Russia votes in a ‘sham’ election as Putin can be only winner
War provides a reality check as attack in Odesa kills at least 14
Voters began heading to the polls in Russia yesterday for a three-day presidential election that is internationally being regarded as a sham as it is all but certain to extend President Vladimir Putin’s rule by six more years after he stifled any dissent.
The election takes place against the backdrop of a ruthless crackdown that has crippled independent media and prominent rights groups and given Putin full control of the political system.
In other developments, a Russian missile attack hit civilian infrastructure in Ukraine’s Black Sea port city of Odesa yesterday, killing at least 14 people and wounding 46 in Moscow’s deadliest attack in weeks, Ukrainian officials said.
Russia has stepped up its strikes on the southern city in recent weeks, launching drones or missiles almost every day.
“As a result of the Russian missile attack, 14 people were killed, including local residents, a medic and a rescuer,” Oleh Kiper, the regional governor, said on the Telegram messaging app.
The medic and rescuer were killed by a second missile after rushing to the scene to treat people hurt in the initial strike, he added.
The election comes as Moscow’s war in Ukraine enters its third year. Russia has the advantage on the battlefield, where it is making small, if slow, gains.
Ukraine, meanwhile, has made Moscow look vulnerable behind the front line. Long-range drone attacks have struck deep inside Russia, while hightech drones have put its Black Sea fleet on the defensive.
Russian regions bordering Ukraine have reported several attempts by Ukrainian fighters to take towns this week.
Kremlin spokesman Dmitry Peskov said yesterday that “it is beyond any doubt that they are related one way or another to attempts to cast a shadow on the elections”.
Voters are casting their ballots from Friday through to Sunday at polling stations across the vast country’s 11 time zones, in illegally annexed regions of Ukraine and online.
Officials said that voting was proceeding in an orderly fashion.
But in St Petersburg, a woman threw a Molotov cocktail onto the roof of a school that houses a polling station, local news media reported. The deputy head of the Russian central election commission said people poured green liquid into ballot boxes in five places, including in Moscow.
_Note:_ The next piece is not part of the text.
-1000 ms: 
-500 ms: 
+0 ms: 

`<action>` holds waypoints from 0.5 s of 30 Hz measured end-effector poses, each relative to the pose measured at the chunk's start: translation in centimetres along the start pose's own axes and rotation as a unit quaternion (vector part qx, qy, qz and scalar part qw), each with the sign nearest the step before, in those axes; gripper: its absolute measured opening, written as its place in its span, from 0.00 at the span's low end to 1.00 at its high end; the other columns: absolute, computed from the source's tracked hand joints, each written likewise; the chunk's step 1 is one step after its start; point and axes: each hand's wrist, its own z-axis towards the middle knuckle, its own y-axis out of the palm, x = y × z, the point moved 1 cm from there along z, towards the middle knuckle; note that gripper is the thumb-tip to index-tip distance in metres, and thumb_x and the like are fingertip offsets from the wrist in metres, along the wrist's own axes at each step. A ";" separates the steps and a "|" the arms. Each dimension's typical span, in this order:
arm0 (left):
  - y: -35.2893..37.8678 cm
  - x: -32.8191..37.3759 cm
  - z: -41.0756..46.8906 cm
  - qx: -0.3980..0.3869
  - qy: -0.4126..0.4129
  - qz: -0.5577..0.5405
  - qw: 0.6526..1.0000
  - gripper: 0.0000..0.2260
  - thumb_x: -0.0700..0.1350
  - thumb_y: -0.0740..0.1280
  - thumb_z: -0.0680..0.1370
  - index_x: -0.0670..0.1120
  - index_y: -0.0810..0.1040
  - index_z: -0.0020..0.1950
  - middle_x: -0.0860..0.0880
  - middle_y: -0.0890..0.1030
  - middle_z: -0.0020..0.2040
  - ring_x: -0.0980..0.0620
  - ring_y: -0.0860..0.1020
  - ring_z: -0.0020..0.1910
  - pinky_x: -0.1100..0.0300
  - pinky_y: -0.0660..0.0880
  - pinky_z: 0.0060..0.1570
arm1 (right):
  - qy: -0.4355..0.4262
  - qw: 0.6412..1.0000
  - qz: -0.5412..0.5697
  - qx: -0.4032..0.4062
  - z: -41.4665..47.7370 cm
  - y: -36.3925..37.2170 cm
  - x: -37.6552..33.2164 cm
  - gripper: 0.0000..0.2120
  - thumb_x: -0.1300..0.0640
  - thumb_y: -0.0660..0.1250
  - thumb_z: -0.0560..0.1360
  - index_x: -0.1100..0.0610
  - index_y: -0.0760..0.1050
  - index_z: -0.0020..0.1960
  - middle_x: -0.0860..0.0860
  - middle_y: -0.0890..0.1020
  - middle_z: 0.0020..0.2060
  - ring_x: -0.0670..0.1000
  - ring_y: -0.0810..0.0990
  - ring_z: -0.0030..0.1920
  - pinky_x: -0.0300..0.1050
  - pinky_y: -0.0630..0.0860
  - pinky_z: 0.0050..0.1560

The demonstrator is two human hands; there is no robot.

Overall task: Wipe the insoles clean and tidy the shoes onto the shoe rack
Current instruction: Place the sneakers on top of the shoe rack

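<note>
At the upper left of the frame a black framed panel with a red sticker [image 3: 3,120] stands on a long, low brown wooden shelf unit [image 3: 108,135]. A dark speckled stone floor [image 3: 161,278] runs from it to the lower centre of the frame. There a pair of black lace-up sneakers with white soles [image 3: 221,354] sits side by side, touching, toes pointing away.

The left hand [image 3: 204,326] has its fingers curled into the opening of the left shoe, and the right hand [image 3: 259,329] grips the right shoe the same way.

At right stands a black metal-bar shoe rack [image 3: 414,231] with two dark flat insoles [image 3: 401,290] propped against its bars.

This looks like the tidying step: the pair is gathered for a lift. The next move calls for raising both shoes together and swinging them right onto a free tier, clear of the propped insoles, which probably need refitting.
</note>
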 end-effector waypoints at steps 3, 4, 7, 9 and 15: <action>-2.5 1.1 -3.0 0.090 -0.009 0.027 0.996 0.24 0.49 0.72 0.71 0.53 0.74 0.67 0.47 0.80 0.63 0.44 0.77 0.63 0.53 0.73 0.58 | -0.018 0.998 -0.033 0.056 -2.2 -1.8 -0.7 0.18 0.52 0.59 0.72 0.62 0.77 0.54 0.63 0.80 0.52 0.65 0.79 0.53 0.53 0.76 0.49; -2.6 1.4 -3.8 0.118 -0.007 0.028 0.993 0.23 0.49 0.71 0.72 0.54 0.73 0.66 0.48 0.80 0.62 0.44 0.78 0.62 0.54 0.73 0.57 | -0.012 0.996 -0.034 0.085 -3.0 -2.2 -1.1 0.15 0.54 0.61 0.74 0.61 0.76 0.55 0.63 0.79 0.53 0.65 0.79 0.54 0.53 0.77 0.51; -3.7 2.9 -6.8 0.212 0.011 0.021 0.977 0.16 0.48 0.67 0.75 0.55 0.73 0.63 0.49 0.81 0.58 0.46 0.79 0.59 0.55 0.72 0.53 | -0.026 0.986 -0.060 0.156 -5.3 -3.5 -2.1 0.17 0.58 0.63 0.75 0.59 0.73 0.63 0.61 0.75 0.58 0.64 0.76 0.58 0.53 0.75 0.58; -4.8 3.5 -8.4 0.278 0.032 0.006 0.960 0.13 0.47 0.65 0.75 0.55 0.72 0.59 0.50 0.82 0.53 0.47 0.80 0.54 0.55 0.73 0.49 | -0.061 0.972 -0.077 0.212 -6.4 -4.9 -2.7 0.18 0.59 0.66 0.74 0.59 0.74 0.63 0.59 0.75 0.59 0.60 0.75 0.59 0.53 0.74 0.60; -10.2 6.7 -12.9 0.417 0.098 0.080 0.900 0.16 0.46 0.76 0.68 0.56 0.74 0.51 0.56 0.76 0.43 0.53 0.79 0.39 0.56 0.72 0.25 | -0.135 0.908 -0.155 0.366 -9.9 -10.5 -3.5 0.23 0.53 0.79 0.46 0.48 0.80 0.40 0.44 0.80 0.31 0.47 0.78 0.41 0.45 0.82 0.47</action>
News sites also reported on the Telegram messaging channel that a woman in Moscow set fire to a voting booth. Such acts are incredibly risky since interfering with elections is punishable by up to five years in prison.
The election holds little suspense since Putin (71) is running for his fifth term virtually unchallenged.
His political opponents are either in jail or in exile abroad, and the fiercest of them, Alexei Navalny, died in a remote Arctic penal colony last month. The three other candidates on the ballot are low-profile politicians from token opposition parties.
Observers have little to no expectation that the election will be free and fair. Beyond the fact that voters have been presented with little choice, the possibilities for independent monitoring are very limited.
Only registered candidates or statebacked advisory bodies can assign observers to polling stations, decreasing the likelihood of independent watchdogs. With balloting over three days in nearly 100,000 polling stations in the country, any true monitoring is difficult anyway.
“The elections in Russia as a whole are a sham. The Kremlin controls who’s on the ballot. The Kremlin controls how they can campaign.
“To say nothing of being able to control every aspect of the voting and the vote-counting process,” said Sam Greene, director for Democratic Resilience at the Centre for European Policy Analysis in Washington.
Ukraine and the West have also condemned Russia for holding the vote in Ukrainian regions that Moscow’s forces have seized and occupied.
In many ways, Ukraine is at the heart of this election, political analysts and opposition figures say. They say Putin wants to use his all-but-assured electoral victory as evidence that the war and his handling of it enjoys widespread support.
The opposition, meanwhile, hopes to use the vote to demonstrate their discontent with both the war and the Kremlin.
The Kremlin banned two politicians from the ballot who sought to run on an anti-war agenda and attracted genuine – albeit not overwhelming – support, thus depriving the voters of any choice on the “main issue of Russia’s political agenda”, said political analyst Abbas Gallyamov, who used to work as Putin’s speechwriter.